GT20: Taking Data to the Next Level
Wednesday, 06/Jun/2018:
3:30pm - 5:30pm

Session Chair: Holly Mercer, University of Tennessee
Location: Ballroom A
Ballroom A is the largest single room meeting space in the SUB. Will fit the whole conference. Live streaming.

A Prototype for the Institutional Research Data Index

Sara Mannheimer, Jason A. Clark, James Espeland

Montana State University, United States of America

Most out-of-the-box institutional repository systems don’t provide the workflows and metadata features required for research data. Consequently, many libraries now support two institutional repository systems—one for publications, and one for research data—even when there are nearly a thousand data repositories in the United States, many of which provide services and policies that ensure their trustworthiness and suitability for institutional research data. Libraries are either increasing spending by purchasing data repository solutions from vendors, or replicating work by building, customizing, and managing individual instances of data repository software. This presentation suggests a potential solution to this issue: a prototype for an open source Institutional Research Data Index (IRDI) that promotes discovery and reuse of institutional datasets through automatic metadata harvesting and search engine optimization. IRDI could lead to a single, unified index for academic institutional research data. A unified data index would lead to three key impacts: increasing discovery, reuse, and citation of open research data; reinforcing the idea that research data is a legitimate scholarly product; and promoting community-wide systems that require less resource expenditure.

Introducing ReDBox 2: a user-centred community-driven open source Data Management application, with services to provision and track research workspaces

Peter Sefton1, Gavin Kennedy2

1University of Technology Sydney, Australia; 2Queensland Cyber Infrastructure Foundation

ReDBox (Research Data Box) is a mature open source software application in use in Australian institutions since 2010 for the planning, management and storage of research data. ReDBox is managed by the Queensland Cyber Infrastructure Foundation (QCIF), a not-for-profit eResearch organisation. It was initially funded through Australian eResearch infrastructure grants, and is now sustained by QCIF via support based subscription service and client funded customisation projects. ReDBox 2 is a renewal of the base software platform and incorporation of new data life cycle services and functions. This new development has been undertaken by QCIF and is funded by the University of Technology Sydney and Research Data Services.
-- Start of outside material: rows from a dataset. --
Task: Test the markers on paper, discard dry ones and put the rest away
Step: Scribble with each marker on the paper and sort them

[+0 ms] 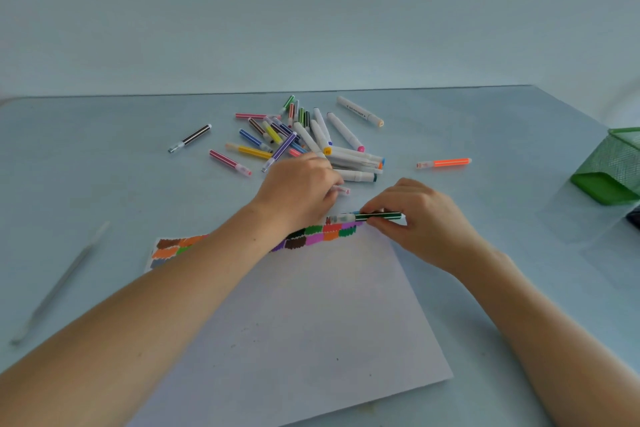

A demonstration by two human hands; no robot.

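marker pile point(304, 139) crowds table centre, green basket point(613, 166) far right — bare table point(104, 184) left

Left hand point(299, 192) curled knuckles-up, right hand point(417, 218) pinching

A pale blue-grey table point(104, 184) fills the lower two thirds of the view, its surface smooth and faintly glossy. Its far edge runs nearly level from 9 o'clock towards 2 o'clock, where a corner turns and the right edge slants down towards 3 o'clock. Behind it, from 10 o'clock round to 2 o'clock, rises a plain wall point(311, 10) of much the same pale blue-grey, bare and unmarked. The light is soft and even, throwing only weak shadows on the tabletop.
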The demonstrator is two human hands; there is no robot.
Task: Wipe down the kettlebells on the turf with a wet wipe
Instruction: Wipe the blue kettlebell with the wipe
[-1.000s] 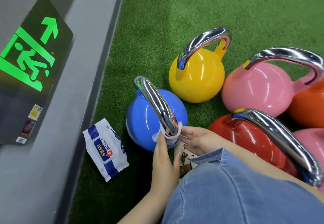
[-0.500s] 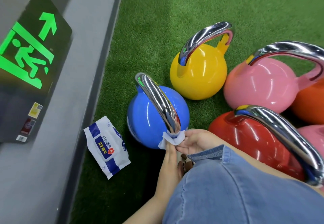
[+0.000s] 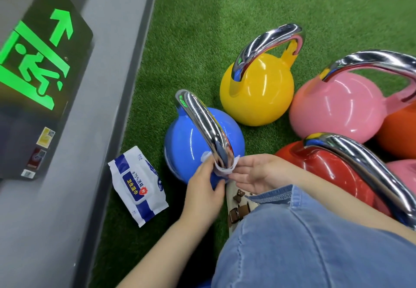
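Note:
A blue kettlebell (image 3: 186,143) with a chrome handle stands on green turf (image 3: 202,39) near the wall. A white wet wipe (image 3: 221,170) is wrapped around the near base of that handle. My left hand (image 3: 202,188) pinches the wipe from the left side. My right hand (image 3: 256,175) holds its other end from the right, palm turned up. Around it stand a yellow kettlebell (image 3: 256,94), a pink kettlebell (image 3: 337,107), a red kettlebell (image 3: 324,170) and an orange kettlebell (image 3: 400,132).
A blue-and-white wet wipe pack (image 3: 139,184) lies on the turf left of the blue kettlebell. A grey wall base (image 3: 78,152) with a green exit sign (image 3: 33,62) runs along the left. My denim-clad knee (image 3: 315,247) and a beige shoe (image 3: 238,206) fill the lower right.
The wipe stayed at the near base of the blue kettlebell's handle while both hands shifted around it; my right hand has turned palm up. The view drew slightly closer.

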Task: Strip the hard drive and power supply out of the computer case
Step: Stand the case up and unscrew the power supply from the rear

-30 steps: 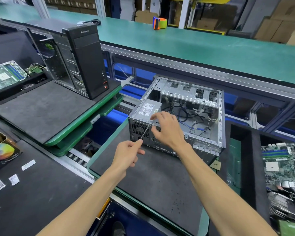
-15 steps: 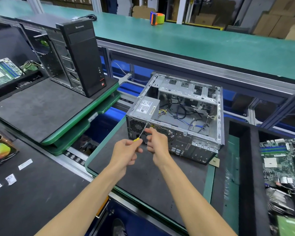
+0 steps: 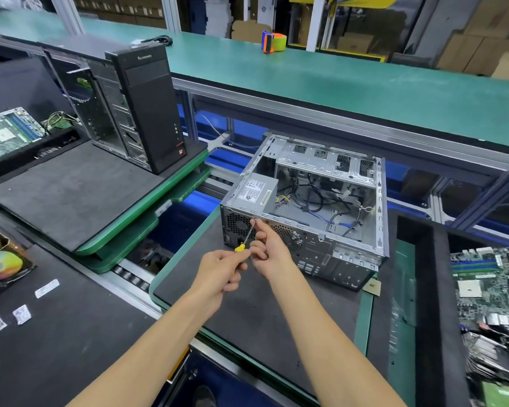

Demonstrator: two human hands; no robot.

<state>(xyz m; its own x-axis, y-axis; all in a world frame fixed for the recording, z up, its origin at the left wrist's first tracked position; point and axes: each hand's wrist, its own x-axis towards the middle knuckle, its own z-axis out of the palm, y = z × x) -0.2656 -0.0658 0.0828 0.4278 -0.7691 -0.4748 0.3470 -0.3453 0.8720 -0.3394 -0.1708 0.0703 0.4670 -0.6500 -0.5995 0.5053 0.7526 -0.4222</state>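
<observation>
Partly hidden screwdriver in left hand

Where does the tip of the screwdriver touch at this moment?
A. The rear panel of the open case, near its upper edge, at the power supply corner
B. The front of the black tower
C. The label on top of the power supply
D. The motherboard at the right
A: the left hand grips the yellow-handled screwdriver, whose tip meets the rear panel of the open case just below the power supply; the right hand steadies it with a fingertip near the tip.
</observation>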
We will describe how the architecture of the platform supports the research data lifecycle, highlighting two innovative features: research data management planning and a service catalogue for provisioning workspaces such as file-shares. We will cover the evolution of the project from its start as a linked-data research data registry, to its current form where it has a researcher-centric focus on supporting data management activities across the research lifecycle. The presentation will provide insights into the sustainability model used to support the development of the open source and plans for the future.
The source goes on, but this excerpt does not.